**Provided data**

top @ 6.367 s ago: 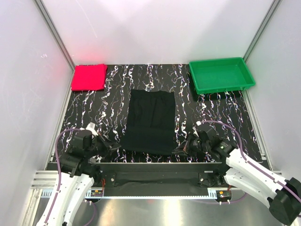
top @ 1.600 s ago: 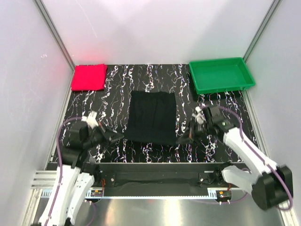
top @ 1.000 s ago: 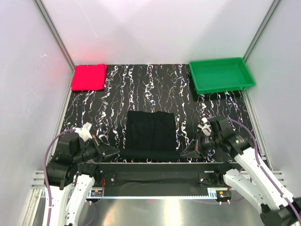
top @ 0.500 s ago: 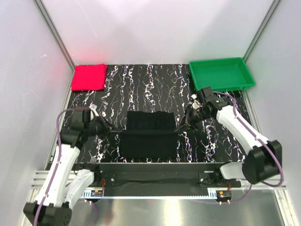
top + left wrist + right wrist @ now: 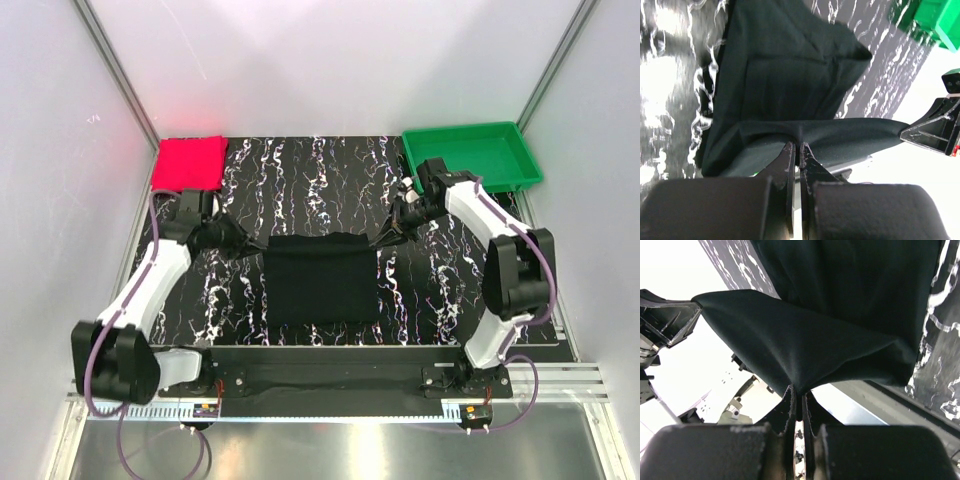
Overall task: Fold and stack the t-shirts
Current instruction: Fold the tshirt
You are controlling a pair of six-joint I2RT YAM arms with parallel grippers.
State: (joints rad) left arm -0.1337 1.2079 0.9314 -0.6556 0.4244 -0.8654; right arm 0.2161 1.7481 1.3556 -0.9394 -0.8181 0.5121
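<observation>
Left gripper (image 5: 246, 243) and right gripper (image 5: 379, 240), each pinched shut on a corner of the black t-shirt (image 5: 320, 285), hold its far edge taut crosswise between them. The rest lies flat on the near side. The folded red t-shirt (image 5: 188, 163) sits far-left, nearer the left arm.

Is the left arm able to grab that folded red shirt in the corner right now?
Probably not yet. The red shirt lies near the left gripper with nothing between them, but that gripper is shut on a corner of the black shirt, so it would have to let go first.
</observation>
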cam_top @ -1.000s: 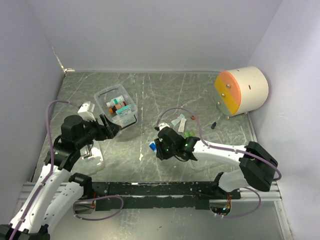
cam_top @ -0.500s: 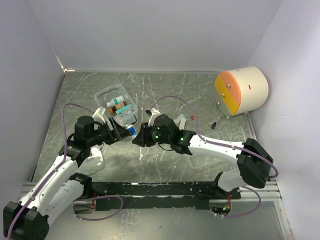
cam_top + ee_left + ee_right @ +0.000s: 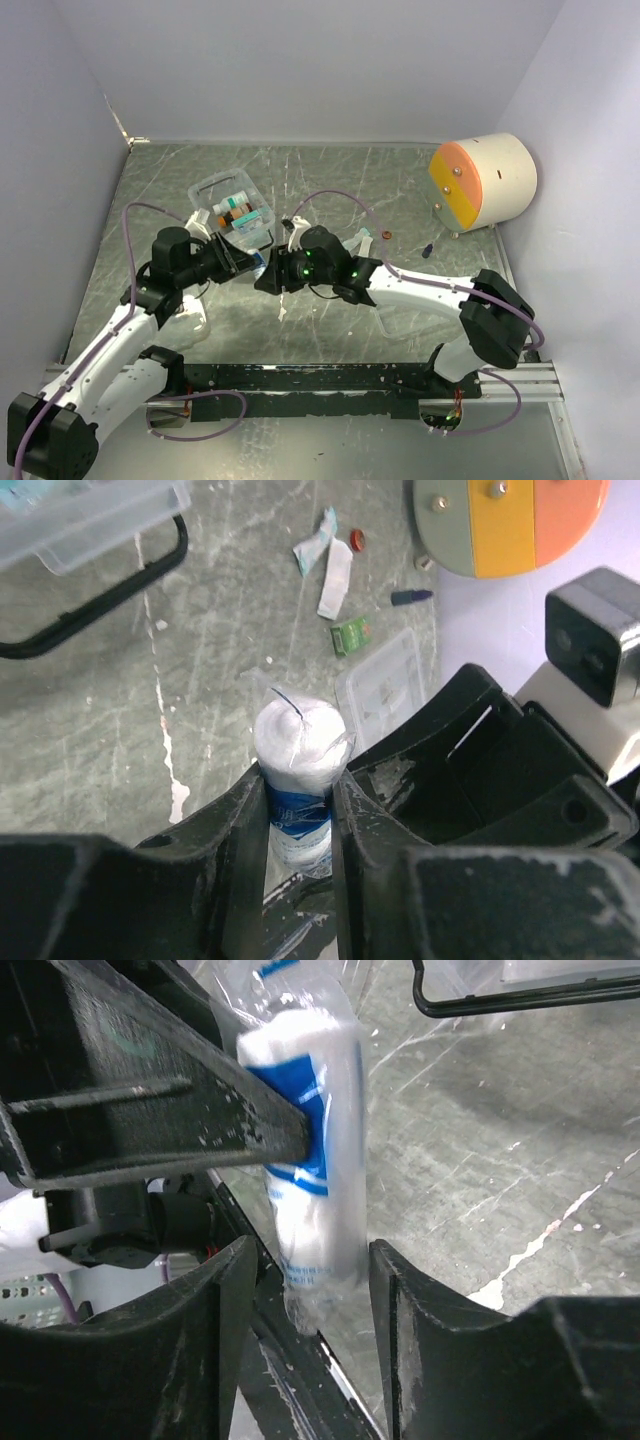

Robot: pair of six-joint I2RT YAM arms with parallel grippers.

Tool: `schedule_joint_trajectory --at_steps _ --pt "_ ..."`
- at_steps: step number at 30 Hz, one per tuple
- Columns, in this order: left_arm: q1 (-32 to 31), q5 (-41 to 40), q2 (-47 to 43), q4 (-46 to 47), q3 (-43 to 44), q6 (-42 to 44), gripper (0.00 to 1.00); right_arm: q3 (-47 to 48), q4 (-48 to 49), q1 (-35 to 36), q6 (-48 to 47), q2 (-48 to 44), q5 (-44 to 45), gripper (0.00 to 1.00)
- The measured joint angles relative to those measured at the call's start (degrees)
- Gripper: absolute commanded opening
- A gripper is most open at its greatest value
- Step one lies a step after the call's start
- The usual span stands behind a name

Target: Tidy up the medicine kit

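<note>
Medicine kit [image 3: 203, 187]: a small clear plastic rectangular box standing lidless on the far-left part of the table [image 3: 400, 180], just beyond the left gripper [image 3: 250, 264], with several small bottles inside and its black wire latch [image 3: 110, 600] lying on the surface at its near side. The table is a grey-green, marbled sheet with pale scratches. Both arms meet at the middle, just in front of the box. Seen through the left wrist camera, the left gripper's matte black, scuffed fingers [image 3: 240, 815] are clamped on a bandage roll [image 3: 298, 740], a white cylinder with a blue label, sealed in crinkled clear film. The right gripper [image 3: 312, 1260] straddles the lower end of the same roll, its jaws spread with a narrow gap showing on either side. Loose on the surface to the right are two pale flat sachets [image 3: 335, 575], a small red cap [image 3: 357, 542], a green ribbed piece [image 3: 352, 635] and a clear shallow tray [image 3: 385, 685]. A large cream-and-orange cylinder [image 3: 483, 180] lies at the far right.
</note>
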Motion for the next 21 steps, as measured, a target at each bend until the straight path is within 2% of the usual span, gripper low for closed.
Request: schedule_joint_trajectory --at_steps 4,7,13,17,21 --pt "0.0 -4.7 0.6 -4.8 4.4 2.0 0.31 0.0 0.0 0.1 0.5 -0.2 2.0 0.54" --pt "-0.1 -9.9 3.3 -11.3 12.3 5.2 0.32 0.0 -0.8 0.1 0.9 -1.5 4.7 0.54" --pt "0.2 -22.7 13.5 -22.4 30.7 12.3 0.33 -2.1 -2.4 0.1 1.5 -8.1 10.7 0.54" --pt "1.4 -29.4 20.7 -27.2 38.1 15.3 0.34 -4.9 -3.5 0.1 1.7 -12.7 14.0 0.54" --pt "3.0 -33.9 28.1 -30.5 41.9 16.8 0.34 -8.1 -5.5 0.1 2.2 -16.1 16.7 0.54"
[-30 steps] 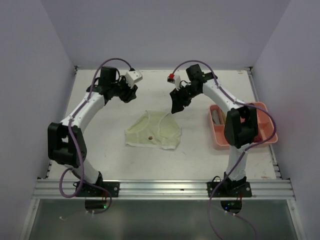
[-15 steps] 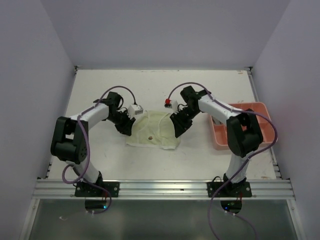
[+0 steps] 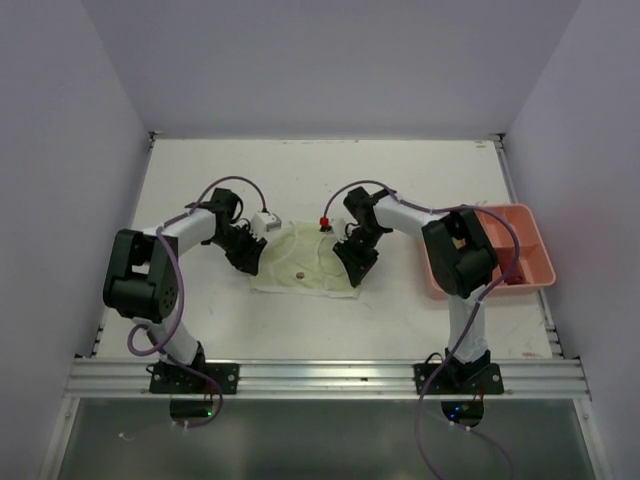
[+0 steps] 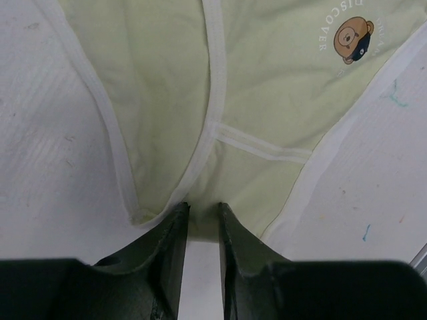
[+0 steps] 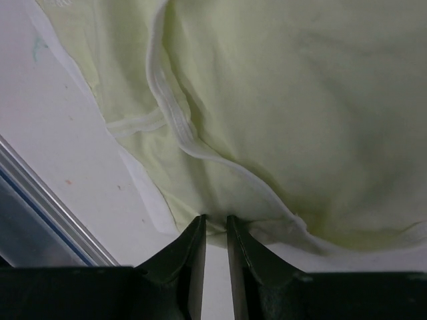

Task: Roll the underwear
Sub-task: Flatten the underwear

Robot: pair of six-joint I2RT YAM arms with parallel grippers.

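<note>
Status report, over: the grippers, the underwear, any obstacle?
Left gripper pinched on hem of yellow-green underwear. Right gripper pinched on opposite hem. Garment flat, not yet rolled. Pink tray stands aside, nothing blocking.

Desk [image 3: 400, 180]: white flat top, faint scuffs, and a small teal mark [image 4: 393, 99] just beside the cloth. Lying directly on it:
- pale yellow-green underwear [image 3: 305, 262], spread flat near the middle (bear print [image 4: 351, 40] facing up, white trim along the hems)
- salmon-pink tray [image 3: 530, 250] at the right edge, well apart from the underwear
</note>
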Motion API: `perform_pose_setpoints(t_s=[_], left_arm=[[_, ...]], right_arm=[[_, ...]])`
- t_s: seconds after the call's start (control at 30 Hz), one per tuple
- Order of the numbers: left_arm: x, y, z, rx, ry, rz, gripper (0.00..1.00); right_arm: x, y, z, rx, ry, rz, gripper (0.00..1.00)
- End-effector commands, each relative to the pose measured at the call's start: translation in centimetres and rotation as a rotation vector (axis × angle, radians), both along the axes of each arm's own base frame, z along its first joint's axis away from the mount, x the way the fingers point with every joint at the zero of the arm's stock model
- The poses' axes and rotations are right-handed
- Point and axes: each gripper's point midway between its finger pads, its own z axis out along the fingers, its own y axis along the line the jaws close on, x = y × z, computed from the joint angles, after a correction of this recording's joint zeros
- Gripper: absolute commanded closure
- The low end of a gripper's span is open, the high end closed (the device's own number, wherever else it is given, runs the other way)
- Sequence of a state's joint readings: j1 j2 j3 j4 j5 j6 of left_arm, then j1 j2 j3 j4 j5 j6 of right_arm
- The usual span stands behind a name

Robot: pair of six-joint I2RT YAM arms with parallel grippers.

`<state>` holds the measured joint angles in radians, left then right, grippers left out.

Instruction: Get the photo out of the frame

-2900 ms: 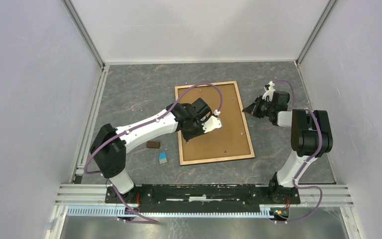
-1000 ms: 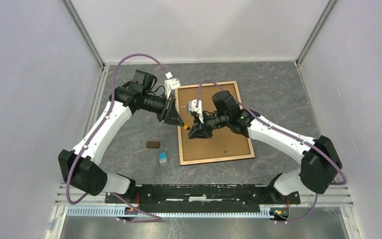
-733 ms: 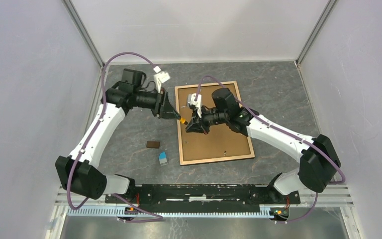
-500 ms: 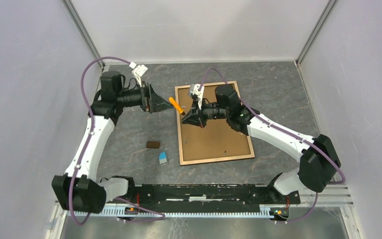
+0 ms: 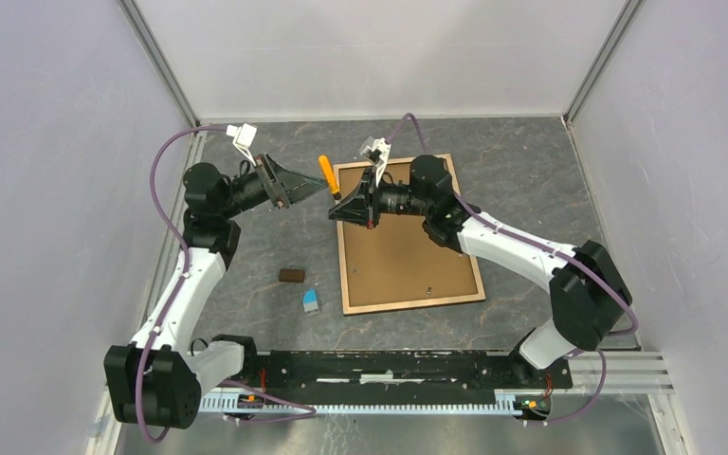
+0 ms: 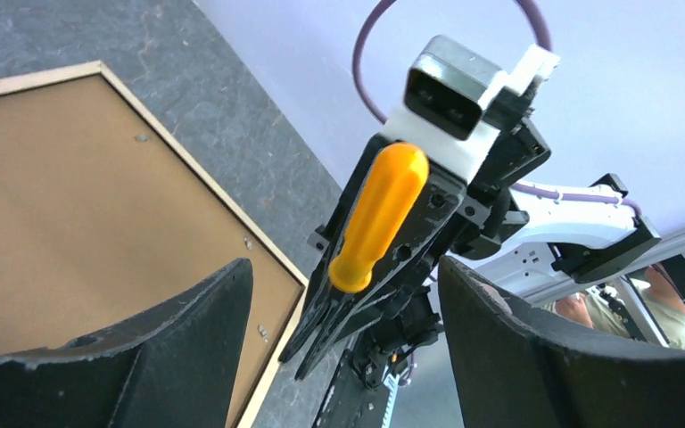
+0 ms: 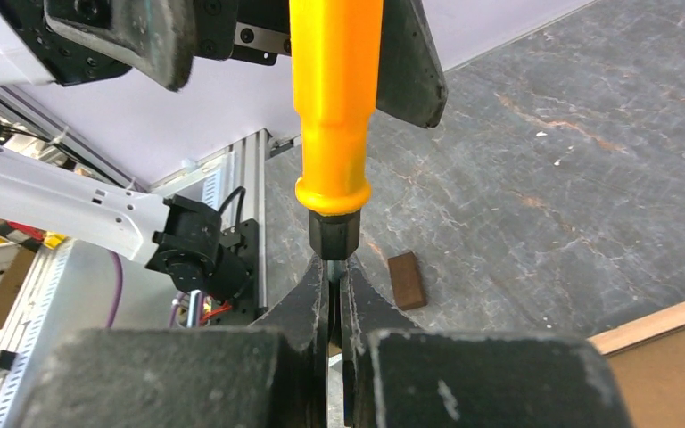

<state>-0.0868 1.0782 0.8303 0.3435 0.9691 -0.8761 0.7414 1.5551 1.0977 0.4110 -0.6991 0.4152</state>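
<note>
The frame [image 5: 413, 301] is laid face down on the grey table [image 5: 531, 171], with its brown backing board [image 5: 403, 256] turned up inside the light wood rim; the photo cannot be seen from this side. The right end effector [image 7: 332, 272] is raised over the frame's far left corner and is clamped on the thin shaft of an orange-handled screwdriver [image 7: 334, 98]. The left end effector [image 5: 311, 186] is held facing it, fingers [image 6: 187, 330] spread wide apart and gripping nothing, the orange handle being seen between them in the left wrist view. A small brown block [image 5: 292, 276] and a blue and white object [image 5: 311, 301] are seen lying on the table near the frame's left edge
</note>
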Motion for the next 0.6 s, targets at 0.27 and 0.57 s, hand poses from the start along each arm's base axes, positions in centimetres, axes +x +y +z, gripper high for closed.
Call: perform_pose_setpoints(t_s=[0.27, 0.57], left_arm=[[-0.6, -1.1, 1.8, -0.057, -0.053, -0.034, 0.50], [0.9, -0.1, -0.7, 0.111, -0.003, 0.032, 0.95]], right_arm=[[-1.6, 1.7, 1.9, 0.096, 0.021, 0.073, 1.00], [-0.9, 0.2, -0.2, 0.017, 0.016, 0.071, 0.63]])
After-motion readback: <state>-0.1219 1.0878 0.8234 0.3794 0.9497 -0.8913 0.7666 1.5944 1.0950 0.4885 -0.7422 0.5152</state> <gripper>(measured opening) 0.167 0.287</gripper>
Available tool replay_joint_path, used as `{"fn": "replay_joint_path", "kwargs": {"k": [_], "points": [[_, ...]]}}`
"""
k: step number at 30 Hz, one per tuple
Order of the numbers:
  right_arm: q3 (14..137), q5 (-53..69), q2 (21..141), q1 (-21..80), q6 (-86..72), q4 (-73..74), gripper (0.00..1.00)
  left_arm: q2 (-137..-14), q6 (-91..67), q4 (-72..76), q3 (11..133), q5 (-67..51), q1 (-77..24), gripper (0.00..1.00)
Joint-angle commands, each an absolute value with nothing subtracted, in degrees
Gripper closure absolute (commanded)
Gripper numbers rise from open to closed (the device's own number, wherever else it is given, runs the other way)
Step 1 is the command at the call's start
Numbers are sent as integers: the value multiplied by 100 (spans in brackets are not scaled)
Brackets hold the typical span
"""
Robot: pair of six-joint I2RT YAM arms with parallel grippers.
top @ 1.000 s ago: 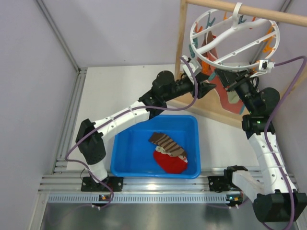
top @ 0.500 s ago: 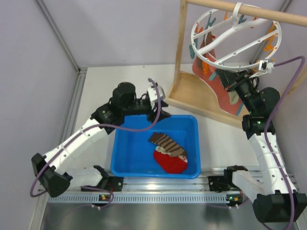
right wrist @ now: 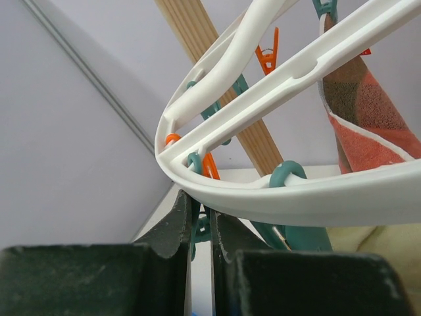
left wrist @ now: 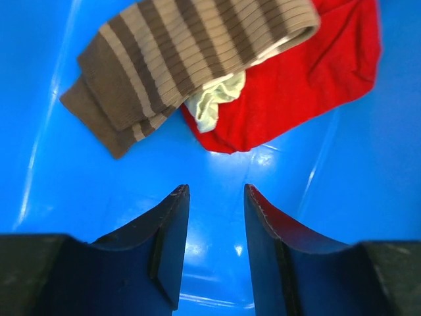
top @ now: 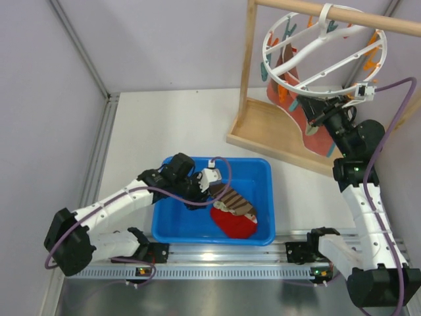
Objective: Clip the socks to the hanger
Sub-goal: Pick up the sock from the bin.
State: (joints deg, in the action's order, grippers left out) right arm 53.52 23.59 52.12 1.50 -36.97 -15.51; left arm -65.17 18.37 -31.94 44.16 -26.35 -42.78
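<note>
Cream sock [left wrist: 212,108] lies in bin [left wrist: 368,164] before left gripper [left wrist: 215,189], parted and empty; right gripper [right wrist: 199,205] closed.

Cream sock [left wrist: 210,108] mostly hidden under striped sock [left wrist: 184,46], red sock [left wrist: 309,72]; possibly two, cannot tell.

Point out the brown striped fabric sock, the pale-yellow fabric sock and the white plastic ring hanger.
brown striped sock [left wrist: 194,52]: left wrist view, ribbed middle.
pale-yellow sock [left wrist: 212,105]: left wrist view, exposed fold.
white ring hanger [right wrist: 316,197]: right wrist view, near rim.
</note>
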Motion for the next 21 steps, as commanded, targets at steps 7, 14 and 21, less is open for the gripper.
{"fn": "replay_joint_path", "kwargs": {"k": [7,14,21], "points": [[5695,2338,5168,167,-3463,-1213,100,-7576,1626,-2725,4570,-2680,-4280,57],[5722,2312,5203,176,-3445,-1169,100,-7813,1555,-2049,4509,-2926,-4298,57],[5818,2285,5256,167,-3384,-1072,100,-8270,1766,-1872,4693,-3155,-4394,60]]}}
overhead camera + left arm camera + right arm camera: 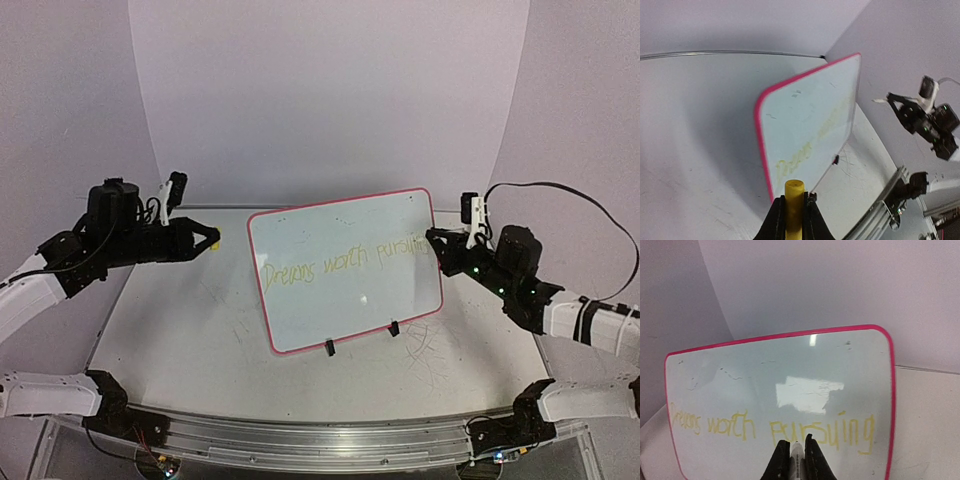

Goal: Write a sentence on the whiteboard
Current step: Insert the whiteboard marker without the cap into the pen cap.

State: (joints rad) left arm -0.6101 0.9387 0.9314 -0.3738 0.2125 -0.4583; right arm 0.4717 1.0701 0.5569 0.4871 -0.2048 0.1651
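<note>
Nearest the lens, left fingers [781, 209] clamp a stubby yellow cylinder [794, 192]; right fingers [785, 452] pinch a white marker barrel [796, 461] at the last word of the sentence [822, 432]. Propped mid-table, the whiteboard [340, 310] looks light, stiff and glossy on small legs [330, 347], so hard pressure could tip it toward 12 o'clock; its pink rim [262, 290] seems the safest hold. Open table [180, 330] lies at its 6 and 9 o'clock.

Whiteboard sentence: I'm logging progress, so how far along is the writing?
Done: the thin yellow handwritten sentence, roughly "Dreams worth pursuing", spans the pink-rimmed glossy whiteboard. In hand: the right gripper is shut on a white marker near the last word; the left gripper is shut on a yellow cylinder, possibly its cap. Left: probably only recapping.
</note>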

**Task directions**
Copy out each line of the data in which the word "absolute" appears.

**Result for this exercise**
- Gripper: absolute commanded opening
- Gripper: absolute commanded closure
Joint-angle commands, each an absolute value with nothing subtracted, in degrees
Gripper closure absolute (commanded)

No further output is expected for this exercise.